By: Dr. Paul Fishwick, UT Dallas

When I first learned about computers, I learned FORTRAN programming. It was the programming language that dominated the scene back in, and before, the early 70s. In today’s world, we have numerous efforts that go by monikers such as “code.” We are told, “learning how to code” is good for your career, and it is fun. While I favor the phrase “programming” because “code” is a bit too narrow (think of Morse code or the ENIGMA code), programming is not without its double meanings. When TV producers talk about programming, they are referring to listings and scheduling. Coding or programming? Either will do.

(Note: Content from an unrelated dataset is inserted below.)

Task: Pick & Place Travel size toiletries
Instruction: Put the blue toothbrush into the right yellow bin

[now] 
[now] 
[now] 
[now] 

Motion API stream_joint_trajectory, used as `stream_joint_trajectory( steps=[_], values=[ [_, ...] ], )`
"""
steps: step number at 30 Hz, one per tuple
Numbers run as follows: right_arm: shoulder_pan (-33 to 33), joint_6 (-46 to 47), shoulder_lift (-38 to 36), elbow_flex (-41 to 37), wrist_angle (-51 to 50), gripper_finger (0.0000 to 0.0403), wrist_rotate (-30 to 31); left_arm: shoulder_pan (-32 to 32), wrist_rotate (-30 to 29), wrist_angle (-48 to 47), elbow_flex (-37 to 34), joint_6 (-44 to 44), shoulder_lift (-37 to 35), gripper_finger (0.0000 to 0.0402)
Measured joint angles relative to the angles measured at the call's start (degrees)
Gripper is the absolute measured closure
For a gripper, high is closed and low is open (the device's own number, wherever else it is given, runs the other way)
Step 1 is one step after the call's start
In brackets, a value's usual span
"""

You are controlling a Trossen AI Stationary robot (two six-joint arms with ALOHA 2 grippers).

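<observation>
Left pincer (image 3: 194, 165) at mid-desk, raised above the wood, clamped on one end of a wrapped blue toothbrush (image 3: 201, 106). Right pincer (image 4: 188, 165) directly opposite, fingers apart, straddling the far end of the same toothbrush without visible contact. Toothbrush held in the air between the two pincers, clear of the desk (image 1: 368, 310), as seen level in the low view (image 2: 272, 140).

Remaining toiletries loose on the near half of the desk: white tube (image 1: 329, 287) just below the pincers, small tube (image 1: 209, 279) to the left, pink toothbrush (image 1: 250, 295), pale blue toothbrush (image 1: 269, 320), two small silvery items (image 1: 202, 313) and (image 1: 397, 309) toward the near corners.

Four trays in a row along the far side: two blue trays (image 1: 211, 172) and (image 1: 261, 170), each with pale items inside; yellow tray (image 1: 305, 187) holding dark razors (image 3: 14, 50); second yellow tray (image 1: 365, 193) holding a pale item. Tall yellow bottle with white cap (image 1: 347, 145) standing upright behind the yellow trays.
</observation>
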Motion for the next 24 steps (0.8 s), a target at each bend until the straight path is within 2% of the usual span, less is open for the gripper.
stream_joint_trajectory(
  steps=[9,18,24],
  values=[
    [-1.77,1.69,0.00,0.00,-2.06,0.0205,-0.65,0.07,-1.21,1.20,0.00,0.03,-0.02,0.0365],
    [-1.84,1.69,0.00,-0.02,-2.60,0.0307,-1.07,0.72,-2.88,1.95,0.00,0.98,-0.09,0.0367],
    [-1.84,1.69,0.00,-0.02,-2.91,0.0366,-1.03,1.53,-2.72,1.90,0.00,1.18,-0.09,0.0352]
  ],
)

The issue I have with coding is that it really does not represent true computer science. Consider chemistry or physics lab. In such a lab, you explore the science. In a chemistry lab, there are Bunsen burners, sources for gas and water, lots of differently shaped glass containers, and rubber tubing. When you engage in a chemistry lab, you are doing practical chemistry but you are not learning the essence of chemistry: how atoms are defined, how reactions occur. This is how you can view coding. Coding is like going to the chemistry lab. You learn practical modes of doing computer science. But, if you want to learn real computer science, you must look elsewhere.

This is where “theory” comes into play. Computer science at its most fundamental conception is a theory of information. How is information stored, retrieved, and structured? How does information flow? This theory goes well beyond computers. You may have heard that a food recipe is like an algorithm. That is true. An algorithm is a type of flow of control that can explain everything from how you open and close a door to the flowcharts defining how society regulates industry. Here are some example theoretical concepts:

Set Theory & Logic — representing knowledge about something. Logic is often taught by starting with the Greeks and Aristotle’s syllogism. From syllogism, we progress to propositional logic. “Fred eats potatoes and Mary drinks soda” in propositional logic would be coded as P ^ Q with P=”Fred eats potatoes” and Q=”Mary drinks soda”. From there, we can add inference and we can also group terms together. Predicate (First order) logic takes things to the next level. Set theory is our way of organizing the world. A lot of diagrams are rooted in logic. For instance, you may know of concept maps, semantic networks, or mind maps. Essentially, these are diagrammatic representations of logic.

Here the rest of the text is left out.